I remember the first time I drove to Chicago three years ago, when I didn’t have an iPod. I recall making one 70-minute mix CD, then leaving the rest of the journey up to random play full CDs. The iPod changes everything. With enough storage space one can create a day long road mix, which requires a whole heck of a lot more planning than the old fashion mix tape or CD, though the labor is halved. With the shuffle feature I can now forget most of what I even stuck on the thing, and find myself constantly surprised by what plays next.
This year I started with a base of stuff I’ve been listening to regularly lately – Cake, Muse, The Cars, Justice, The Pipettes, Public Enemy, Rancid, Dethklok, Static X, and The Tantra Monsters. This allows for a sense of normalcy. For the sake of keeping awake, I add a little more metal – Metallica, Iron Maiden, Megadeth, and White Zombie. To keep things from getting too aggressive I add a bit of cool hip-hop, soul, and ‘80s pop – Dr. Dre, Ice Cube, Young M.C., Prince, The Beastie Boys, Bobby Womack, Outkast, and Smokey Robinson.
The thing about the perfect road mix is that you have to be able to sing along with it at least 75% of the songs you choose. It requires a certain amount of familiarity. Road mixes aren’t for showing off one’s pop music education, or one’s counter culture cred. There’s no time to think about the music once it’s playing, it’s there to propel the driver from point A to point B. To this token I fill the iPod up with a load of classic rock – The Rolling Stones, The Who, The Band, Boston, Credence, Bowie, Tom Petty, Hendrix, Neil Young, The Ramones, Thin Lizzy, Warren Zevon, and The Allman Brothers.

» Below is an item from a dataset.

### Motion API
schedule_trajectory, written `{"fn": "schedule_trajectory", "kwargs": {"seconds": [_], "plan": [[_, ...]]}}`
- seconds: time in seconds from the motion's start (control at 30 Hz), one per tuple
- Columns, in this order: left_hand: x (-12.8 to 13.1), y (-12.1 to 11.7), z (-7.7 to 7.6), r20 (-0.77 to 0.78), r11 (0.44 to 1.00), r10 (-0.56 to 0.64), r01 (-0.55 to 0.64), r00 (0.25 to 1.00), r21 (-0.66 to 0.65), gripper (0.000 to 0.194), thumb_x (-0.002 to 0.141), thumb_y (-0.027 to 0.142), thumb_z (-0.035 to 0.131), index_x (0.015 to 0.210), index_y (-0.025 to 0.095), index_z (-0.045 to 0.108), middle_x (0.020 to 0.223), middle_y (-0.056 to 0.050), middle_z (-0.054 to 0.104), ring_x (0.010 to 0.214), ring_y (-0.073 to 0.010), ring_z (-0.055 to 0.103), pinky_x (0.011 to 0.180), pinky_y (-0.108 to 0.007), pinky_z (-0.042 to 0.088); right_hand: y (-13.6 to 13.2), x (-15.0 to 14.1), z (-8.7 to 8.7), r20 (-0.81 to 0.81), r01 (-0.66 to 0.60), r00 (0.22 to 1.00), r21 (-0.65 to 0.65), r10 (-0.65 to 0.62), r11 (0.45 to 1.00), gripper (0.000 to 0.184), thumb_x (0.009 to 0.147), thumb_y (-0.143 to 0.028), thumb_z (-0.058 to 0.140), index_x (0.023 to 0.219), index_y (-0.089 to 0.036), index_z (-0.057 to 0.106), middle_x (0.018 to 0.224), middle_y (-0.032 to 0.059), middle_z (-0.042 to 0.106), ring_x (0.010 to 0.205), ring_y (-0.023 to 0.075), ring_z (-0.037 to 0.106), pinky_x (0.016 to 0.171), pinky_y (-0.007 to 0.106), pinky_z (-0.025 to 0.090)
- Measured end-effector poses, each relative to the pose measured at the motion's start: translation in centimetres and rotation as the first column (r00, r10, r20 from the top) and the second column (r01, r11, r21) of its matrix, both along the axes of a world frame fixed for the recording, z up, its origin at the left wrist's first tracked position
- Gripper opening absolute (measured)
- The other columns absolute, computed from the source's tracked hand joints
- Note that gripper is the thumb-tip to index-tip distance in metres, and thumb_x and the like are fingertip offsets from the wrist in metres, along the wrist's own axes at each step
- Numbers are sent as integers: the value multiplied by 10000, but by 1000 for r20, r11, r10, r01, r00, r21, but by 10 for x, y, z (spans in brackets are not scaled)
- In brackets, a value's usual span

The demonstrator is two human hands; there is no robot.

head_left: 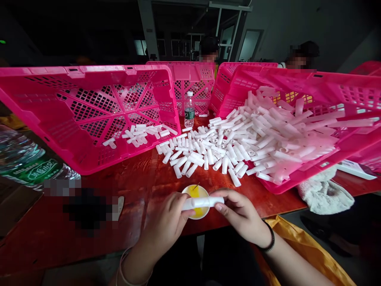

This search for familiarity leads into the hardest stage of the road mix creation – the flashback tracks. For these tracks I have to reach deep into my past, and pull the good, bad, and ugly songs from my childhood. Songs like Milli Vanilli’s ‘Girl You Know it’s True’, Bel Biv Devoe’s ‘Poison’, Technotronic’s ‘Move This’, Snap’s ‘The Power’, Crystal Water’s ‘100% Pure Love’, and The Fine Young Cannibals ‘She Drives Me Crazy’. I may wince now, but when that road’s looking barren and boring, a quick dash of Annie Lennox’s ‘Walking on Broken Glass’ can really get a man going.
Then theirs the soundtrack section of the mix, which I usually keep to a minimum due to the fact that it’s often impossible to sing along with a film score. Ennio Moricone’s Spaghetti Western themes make for the best road music, as they’re often set to a gallop rhythm, though I often find myself disappointed at how un-epic my actions are in comparison to the music. Merging lanes to ‘Per Qualche Dollaro In Più’ is a bit anticlimactic. A bit of Bernard Herrmann and some shots from the Once soundtrack help too (though I can actually sing along with the latter).
And of course, no road mix is complete with out the requisite road songs, Golden Earring’s ‘Radar Love’, Jackson Browne’s ‘Running on Empty’, Tom Petty’s ‘Running Down a Dream’, and Bob Seager’s ‘Against the Wind’.